As it stands, the C syntax is my "programming mother tongue" (C++ was my first language), but I can still, even with rubbish knowledge of Lisp and Python, quite often, read Lisp and Python better! (Standard libraries notwithstanding - I'm talking about program structure here.)
When I use new languages, I go by their way, not the way I have been using on other languages. I seem to be able to code better in *all* my languages when I do this. I like to keep a reasonable knowledge of a wildly different range of wacky languages, as I usually can code overall better when I do this.

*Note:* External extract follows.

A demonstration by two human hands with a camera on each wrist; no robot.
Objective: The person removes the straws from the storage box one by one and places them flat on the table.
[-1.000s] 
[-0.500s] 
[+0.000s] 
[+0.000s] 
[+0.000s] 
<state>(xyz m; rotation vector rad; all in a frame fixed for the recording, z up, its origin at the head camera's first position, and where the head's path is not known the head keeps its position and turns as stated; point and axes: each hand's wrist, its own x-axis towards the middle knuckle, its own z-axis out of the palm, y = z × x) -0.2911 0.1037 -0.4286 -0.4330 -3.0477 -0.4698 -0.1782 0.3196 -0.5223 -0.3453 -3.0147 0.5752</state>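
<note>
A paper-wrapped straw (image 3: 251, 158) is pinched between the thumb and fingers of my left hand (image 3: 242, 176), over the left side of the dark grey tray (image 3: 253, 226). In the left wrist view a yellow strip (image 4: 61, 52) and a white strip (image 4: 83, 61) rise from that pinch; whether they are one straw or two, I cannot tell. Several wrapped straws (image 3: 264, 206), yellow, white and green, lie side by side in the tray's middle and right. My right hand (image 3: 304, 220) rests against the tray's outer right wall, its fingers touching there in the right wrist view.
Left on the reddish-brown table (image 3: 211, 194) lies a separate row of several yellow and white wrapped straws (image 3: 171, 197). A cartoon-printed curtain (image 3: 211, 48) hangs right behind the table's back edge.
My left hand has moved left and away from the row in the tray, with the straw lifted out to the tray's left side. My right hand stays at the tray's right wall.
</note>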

EDIT - I'm one of the only people I know who wants python style indenting in C! It ain't gonna happen though. Also, If I were to reinvent C, I would strip those ; out. EOL should be enough, unless you are using multiple statements on one line.
*ANTI-C-USERS FLAME SHEILD ON*
myrtle1908
August 14th, 2009, 01:38 PM
If I were to reinvent C, I would strip those ; out. EOL should be enough, unless you are using multiple statements on one line.
Dear god no. I would waste so much time re-training my fingers ;) I would hit backspace more than any other key!
Cyanidepoison
August 14th, 2009, 03:13 PM
Dear god no. I would waste so much time re-training my fingers ;) I would hit backspace more than any other key!
This is so true. I do it all the time when I'm using Python.
soltanis
August 14th, 2009, 08:22 PM
+1 Can... I so want to post but I am in hospital with broken leg and have just a phone for surfing. How annoying :D
T Picard, it's okay, I just got out of the hospital with a broken jaw. Sounds like everyone is having a fun time all around (and the pain meds are still making my head spin).
Anyway, why is C so popular, or its spawn so popular? Probably because in the beginning, ALGOL was popular. When C came along, it had some pretty similar syntax, and people just happened to jump on that bandwagon. The fact that UNIX was rewritten in it and distributed in an open fashion probably really helped with C's uptake, since to hack at the UNIX codebase you would've had to know C.
Plus C itself was a language that by virtue of a vague specification could basically be implemented on any sort of machine, important, considering that back then there was a huge variety in machine architectures and implementations. Consider reading an article online about a guy who built his own computer, managed to port a C compiler to it, and just like that (well, mostly) got the thing to run Minix with a TCP/IP stack. That's what C portability means.
The other languages earn popularity points just by being spin-offs of C.
To be honest, I see nothing too particularly wrong with favoring C syntax (honestly it's easier for me that way when I'm learning a new language to not have to deal with what Guido or whoever thinks is the best way for me to program by just jumping into familiar formatting and styles), except in cases where it's truly unnecessary -- and so far only one language has really convinced me of this, and that would be Lisp (& friends).
days_of_ruin
August 14th, 2009, 08:28 PM
My first thought was 'who the hell is Guido and why do I care what he thinks?' and 'didn't we burn him at the stake for treason?'.
That wording occurs a lot throughout the Python docs.. 'because guido thinks it's best', 'because guido says that'. Anyone would think he was the second coming ffs. I refer to him as 'the prophet guido'
Every language does has conventions that are there because the language creator likes it that way, at least the python docs are honest. I think Guido wrote a lot of the docs so it's probably just tongue-in-cheek.
LIGHTEN UP!
MuteClown
August 15th, 2009, 08:08 AM
I kinda see that Lisp got overlooked due to people just sticking with similar languages ALGOL then C then (insert C derivative here). But if people started to use C because its like ALGOL what about Pascal? Pascal and ALGOL seem to have more in common than ALGOL and C. I know Pascal is probably in more use via Delphi in windows than Lisp, but yet i haven't seen many Pascal programmers.